Audit logs that record requests blocked by organization policies or perimeter controls (such as Org Policy constraints or VPC Service Controls) before they reach the target service.

Logs Explorer

The Cloud Logging interface where you can search, filter, and view logs (including Cloud Audit Logs) across your projects, folders, and organizations.

Log Sink

A Cloud Logging configuration that routes selected logs (based on a filter) to a destination such as Cloud Storage, BigQuery, or Pub/Sub, often used for long-term retention or external analysis.

Associate Cloud Engineer

An Associate Cloud Engineer deploys and secures applications, services, and infrastructure, monitors operations of multiple projects, and maintains enterprise solutions to ensure that they meet target performance metrics.

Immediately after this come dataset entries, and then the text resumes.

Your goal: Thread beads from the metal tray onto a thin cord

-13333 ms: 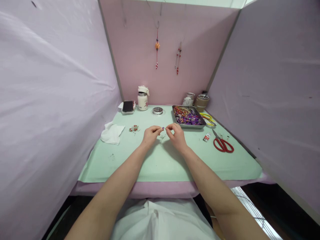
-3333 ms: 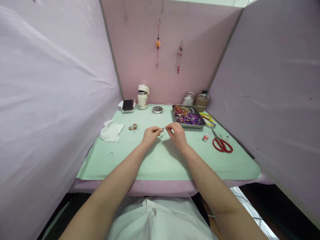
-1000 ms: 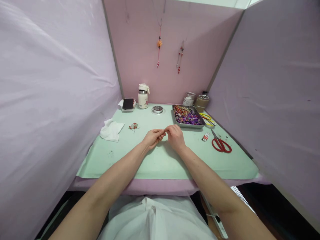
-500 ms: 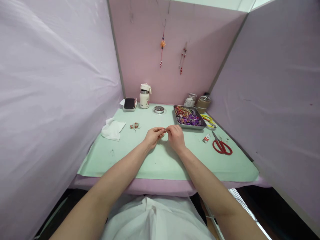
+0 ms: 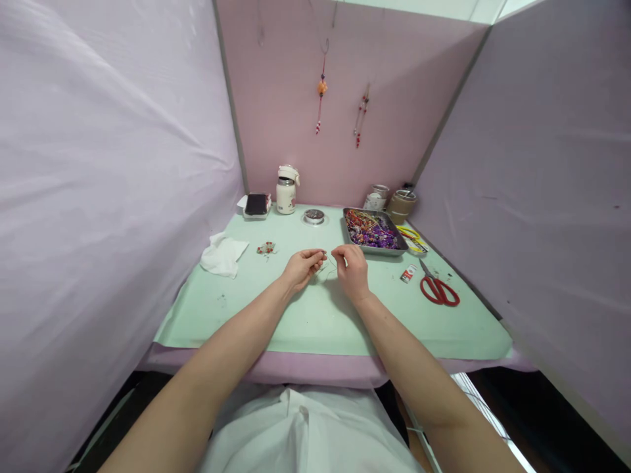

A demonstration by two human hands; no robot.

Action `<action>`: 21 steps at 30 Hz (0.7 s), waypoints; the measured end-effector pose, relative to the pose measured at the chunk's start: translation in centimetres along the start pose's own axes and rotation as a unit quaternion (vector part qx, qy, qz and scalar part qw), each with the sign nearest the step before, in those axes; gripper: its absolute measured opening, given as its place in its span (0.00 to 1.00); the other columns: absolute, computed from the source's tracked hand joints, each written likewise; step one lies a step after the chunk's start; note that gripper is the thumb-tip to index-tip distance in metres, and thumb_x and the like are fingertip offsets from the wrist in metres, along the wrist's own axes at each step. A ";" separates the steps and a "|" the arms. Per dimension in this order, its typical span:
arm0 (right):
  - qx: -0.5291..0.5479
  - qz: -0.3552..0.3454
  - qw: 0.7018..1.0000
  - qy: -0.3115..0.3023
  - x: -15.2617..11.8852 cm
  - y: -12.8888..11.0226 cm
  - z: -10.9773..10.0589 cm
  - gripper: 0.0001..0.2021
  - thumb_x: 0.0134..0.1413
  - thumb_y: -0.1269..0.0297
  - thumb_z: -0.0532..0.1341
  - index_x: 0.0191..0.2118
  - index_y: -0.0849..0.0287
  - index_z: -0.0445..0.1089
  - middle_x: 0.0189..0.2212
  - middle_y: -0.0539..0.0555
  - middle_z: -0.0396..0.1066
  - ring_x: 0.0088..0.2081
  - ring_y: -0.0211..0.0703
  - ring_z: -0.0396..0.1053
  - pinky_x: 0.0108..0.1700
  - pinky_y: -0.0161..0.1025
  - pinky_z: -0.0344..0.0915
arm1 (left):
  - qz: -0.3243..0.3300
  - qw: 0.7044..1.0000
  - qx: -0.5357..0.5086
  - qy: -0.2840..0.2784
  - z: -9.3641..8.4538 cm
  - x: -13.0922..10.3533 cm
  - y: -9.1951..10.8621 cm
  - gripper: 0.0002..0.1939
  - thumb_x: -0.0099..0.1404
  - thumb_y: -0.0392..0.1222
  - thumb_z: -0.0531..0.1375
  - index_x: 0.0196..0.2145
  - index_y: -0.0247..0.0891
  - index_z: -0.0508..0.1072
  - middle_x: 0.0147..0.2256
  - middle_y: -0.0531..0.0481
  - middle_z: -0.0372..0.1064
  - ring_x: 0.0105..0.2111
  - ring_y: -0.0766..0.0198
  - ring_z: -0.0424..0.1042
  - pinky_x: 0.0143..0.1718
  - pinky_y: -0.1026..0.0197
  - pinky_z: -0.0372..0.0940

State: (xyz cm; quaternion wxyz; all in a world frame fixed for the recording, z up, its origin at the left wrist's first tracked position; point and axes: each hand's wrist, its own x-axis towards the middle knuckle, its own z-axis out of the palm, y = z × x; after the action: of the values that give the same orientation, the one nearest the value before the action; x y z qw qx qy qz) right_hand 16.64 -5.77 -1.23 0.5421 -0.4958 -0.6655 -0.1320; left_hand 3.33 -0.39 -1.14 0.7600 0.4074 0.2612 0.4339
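Note:
My left hand (image 5: 304, 268) is closed in a pinch over the middle of the table, with a small dark bead-like piece at its fingertips and thin cord (image 5: 321, 270) hanging below. Just to its right, my right hand (image 5: 352, 268) is also pinched, a short gap between the two. A fine strand of the cord runs from the left fingertips toward the right ones. The exact shape of the small piece is too tiny to make out. Left of my hands lies a little bundle of red-beaded strings (image 5: 266, 247).
Behind my right hand stands a metal tray (image 5: 382, 251) of beaded cords. Red-handled scissors (image 5: 438, 289) and a lighter (image 5: 408, 273) lie to the right. At left are a white cloth (image 5: 223, 255) and a bottle (image 5: 286, 196); a wire spool (image 5: 314, 216) sits at the back.
My right hand has moved slightly right, away from the left fingertips, opening a gap with the strand visible across it. My left hand stays nearly in place.

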 end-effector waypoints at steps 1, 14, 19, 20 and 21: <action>0.003 0.004 1.000 -0.003 0.0 0.0 0.0 0.08 0.60 0.68 0.53 0.30 0.56 0.65 0.28 0.52 0.69 0.34 0.43 0.63 0.40 0.42 0.60 | -0.001 1.000 0.001 -0.002 0.0 0.0 0.0 0.11 0.49 0.36 0.68 0.30 0.29 0.74 0.26 0.48 0.71 0.23 0.75 0.64 0.26 0.70 0.59; 0.012 0.003 1.000 -0.012 0.0 -0.2 0.0 0.08 0.60 0.68 0.54 0.29 0.56 0.65 0.28 0.52 0.70 0.34 0.43 0.64 0.39 0.42 0.60 | -0.010 1.000 0.010 -0.010 0.3 -0.5 0.4 0.13 0.48 0.37 0.69 0.31 0.29 0.73 0.25 0.49 0.71 0.23 0.75 0.64 0.27 0.69 0.60; 0.014 0.004 1.000 -0.017 0.0 -0.3 0.0 0.08 0.60 0.68 0.53 0.29 0.56 0.65 0.28 0.52 0.70 0.34 0.43 0.64 0.40 0.42 0.60 | -0.012 1.000 0.011 -0.010 0.4 -0.5 0.3 0.13 0.48 0.37 0.69 0.31 0.29 0.73 0.25 0.50 0.71 0.22 0.76 0.64 0.26 0.69 0.60; 0.013 0.004 1.000 -0.018 0.0 -0.3 0.0 0.08 0.60 0.68 0.53 0.29 0.56 0.65 0.28 0.52 0.70 0.34 0.43 0.64 0.40 0.43 0.60 | -0.012 1.000 0.011 -0.010 0.4 -0.5 0.3 0.13 0.48 0.37 0.69 0.31 0.29 0.73 0.25 0.50 0.71 0.22 0.76 0.64 0.26 0.70 0.60; 0.012 0.002 1.000 -0.019 0.0 -0.3 0.0 0.08 0.60 0.68 0.53 0.30 0.56 0.65 0.28 0.52 0.70 0.34 0.43 0.64 0.40 0.43 0.60 | -0.013 1.000 0.010 -0.010 0.4 -0.5 0.3 0.13 0.48 0.37 0.69 0.31 0.29 0.73 0.25 0.50 0.71 0.22 0.76 0.64 0.26 0.70 0.60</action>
State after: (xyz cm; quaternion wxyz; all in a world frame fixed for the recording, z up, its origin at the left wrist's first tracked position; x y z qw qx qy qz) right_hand 16.43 -5.90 -1.13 0.5355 -0.4933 -0.6761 -0.1131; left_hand 3.22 -0.86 -0.65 0.7636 0.4162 0.2634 0.4175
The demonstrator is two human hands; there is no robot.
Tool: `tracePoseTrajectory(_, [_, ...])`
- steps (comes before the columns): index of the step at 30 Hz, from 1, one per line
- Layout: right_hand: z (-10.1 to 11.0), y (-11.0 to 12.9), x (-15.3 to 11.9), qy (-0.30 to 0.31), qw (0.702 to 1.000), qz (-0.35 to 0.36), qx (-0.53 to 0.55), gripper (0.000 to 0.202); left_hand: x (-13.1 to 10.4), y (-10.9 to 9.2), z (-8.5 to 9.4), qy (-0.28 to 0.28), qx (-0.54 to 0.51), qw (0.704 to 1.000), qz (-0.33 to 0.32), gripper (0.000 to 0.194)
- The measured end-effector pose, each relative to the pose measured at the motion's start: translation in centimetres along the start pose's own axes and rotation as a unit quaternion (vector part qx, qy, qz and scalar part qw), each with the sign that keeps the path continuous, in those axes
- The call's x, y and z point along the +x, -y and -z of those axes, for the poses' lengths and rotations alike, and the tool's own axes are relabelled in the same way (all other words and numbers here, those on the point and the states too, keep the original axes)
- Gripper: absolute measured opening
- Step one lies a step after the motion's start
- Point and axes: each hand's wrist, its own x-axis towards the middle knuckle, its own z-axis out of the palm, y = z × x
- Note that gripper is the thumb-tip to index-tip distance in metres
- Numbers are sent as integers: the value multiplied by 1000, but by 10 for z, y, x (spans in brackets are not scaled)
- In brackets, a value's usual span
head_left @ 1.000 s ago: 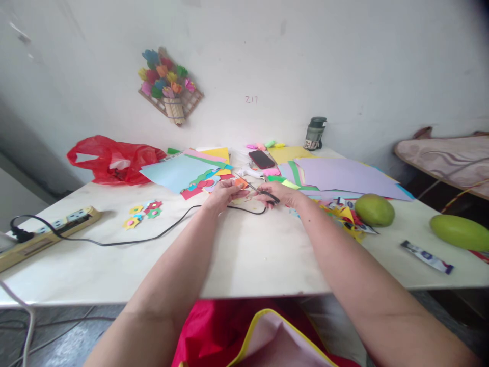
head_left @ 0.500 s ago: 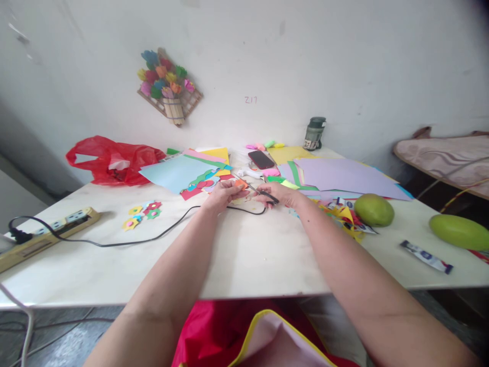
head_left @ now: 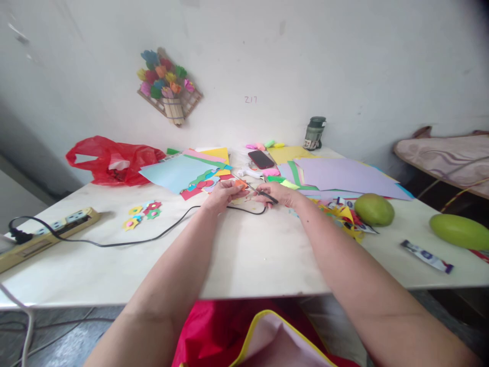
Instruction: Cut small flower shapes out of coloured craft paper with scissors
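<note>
Over the middle of the table, my left hand pinches a small orange piece of paper. My right hand is closed around the dark handles of a pair of scissors, whose blades point left and reach the orange piece. Just behind my left hand lie cut coloured paper scraps, red, green and blue. A black cord runs along the table and passes beneath my hands. To the left lie several small paper flowers in yellow, red and green.
A power strip sits at the left edge, near a red plastic bag. Behind my hands are a phone, a white glue gun and coloured sheets. Two green fruits, yellow scraps and a tube lie right.
Both hands stay in nearly the same place, with the scissors still at the orange paper. The fingers of my right hand have shifted slightly on the handles.
</note>
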Motion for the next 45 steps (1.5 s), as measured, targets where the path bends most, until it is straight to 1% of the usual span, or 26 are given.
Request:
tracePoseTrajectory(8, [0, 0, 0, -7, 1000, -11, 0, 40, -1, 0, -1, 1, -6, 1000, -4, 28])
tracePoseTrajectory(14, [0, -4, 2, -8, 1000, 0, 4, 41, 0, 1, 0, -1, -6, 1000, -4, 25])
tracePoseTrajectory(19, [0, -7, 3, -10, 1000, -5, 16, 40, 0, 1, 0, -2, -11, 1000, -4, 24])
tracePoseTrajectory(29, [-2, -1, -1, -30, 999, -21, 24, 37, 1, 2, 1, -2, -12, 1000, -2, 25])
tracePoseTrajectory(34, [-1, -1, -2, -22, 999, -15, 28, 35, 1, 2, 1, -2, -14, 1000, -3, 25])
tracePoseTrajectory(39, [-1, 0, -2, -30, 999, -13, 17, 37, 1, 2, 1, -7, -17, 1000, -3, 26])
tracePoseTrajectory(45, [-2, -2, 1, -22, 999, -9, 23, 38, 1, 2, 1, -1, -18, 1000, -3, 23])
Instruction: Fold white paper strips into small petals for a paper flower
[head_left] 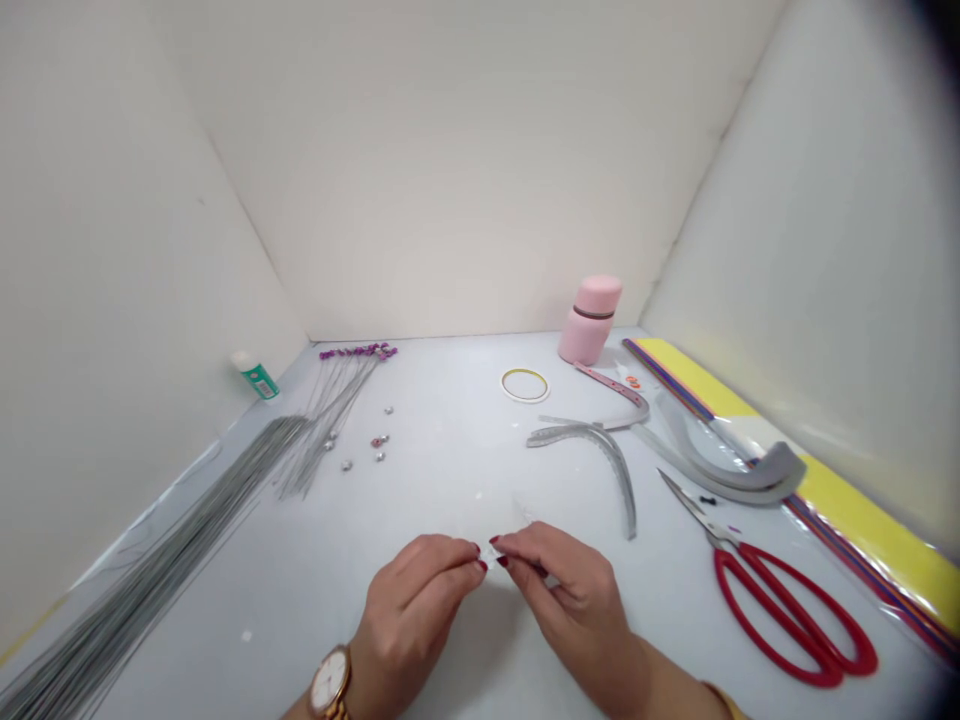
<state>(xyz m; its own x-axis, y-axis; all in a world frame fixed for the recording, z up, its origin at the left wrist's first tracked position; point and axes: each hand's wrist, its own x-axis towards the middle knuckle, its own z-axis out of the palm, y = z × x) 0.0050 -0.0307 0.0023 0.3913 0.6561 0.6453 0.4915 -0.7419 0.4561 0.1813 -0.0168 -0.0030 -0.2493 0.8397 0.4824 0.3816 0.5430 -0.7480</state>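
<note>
Both hands meet low in the middle of the head view, fingertips almost touching. My left hand (420, 600), with a gold watch (330, 680) on its wrist, pinches one side of a small whitish, clear piece (490, 556). On its other side, my right hand (566, 595) has thumb and forefinger closed at the piece. A thin clear strip (523, 508) sticks up behind the right fingers. The piece is too small to make out well, and the fingers cover part of it.
Grey wires (172, 540) and purple-tipped stems (337, 400) lie left, near small silvery beads (380, 457). A tape ring (525, 386), pink bottle (591, 322) and grey curved strips (619, 470) are farther back. Red-handled scissors (780, 600) and yellow sheets (870, 510) lie right.
</note>
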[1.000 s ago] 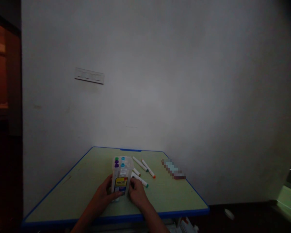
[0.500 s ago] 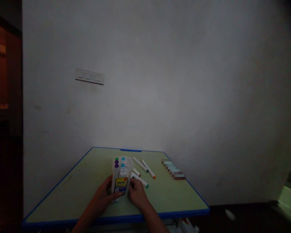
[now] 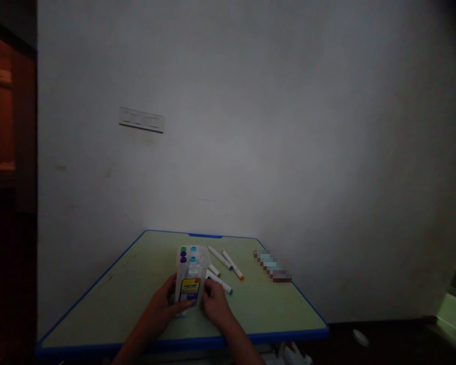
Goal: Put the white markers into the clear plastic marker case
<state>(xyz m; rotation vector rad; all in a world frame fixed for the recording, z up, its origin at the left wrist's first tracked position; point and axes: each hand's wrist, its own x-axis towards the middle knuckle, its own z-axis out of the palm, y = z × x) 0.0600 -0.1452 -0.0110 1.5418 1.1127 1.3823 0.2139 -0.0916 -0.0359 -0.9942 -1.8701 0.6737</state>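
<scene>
A clear plastic marker case (image 3: 190, 271) stands near the front of the table, a yellow and blue label on its front. Green, purple and light blue marker ends (image 3: 183, 254) show at its top. My left hand (image 3: 165, 304) wraps the case's left side, its thumb across the label. Against the lower right side my right hand (image 3: 215, 300) is closed, with fingertips partly hidden. Just beyond it lies a white marker with a green end (image 3: 226, 288). Farther back are an orange-ended marker (image 3: 233, 266), a dark green-ended one (image 3: 219, 257) and a brown-ended one (image 3: 215, 270).
The pale green table (image 3: 129, 284) has a blue rim and its far edge is by a grey wall (image 3: 251, 126). A pixelated flat item (image 3: 272, 266) lies at the right edge. A white object (image 3: 361, 337) is on the dark floor at right.
The view has shifted very slightly. Both hands and the case keep the same position, and the loose markers have not moved.
</scene>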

Identity and Access Management (IAM)

Identity and Access Management (IAM) lets you manage access control by defining who (identity) has what access (role) for which resource.

IAM role types

Three types: basic (Owner, Editor, Viewer), predefined (service-specific curated roles), custom (you choose individual permissions).

service account

A service account is a special kind of account used by an application or compute workload, not a person, to make authorized API calls and access Google Cloud resources.

Compute choices for a workload

Compute Engine, Google Kubernetes Engine, Cloud Run, Cloud Functions.

Data storage product choices

Cloud SQL, BigQuery, Firestore, Spanner, Bigtable.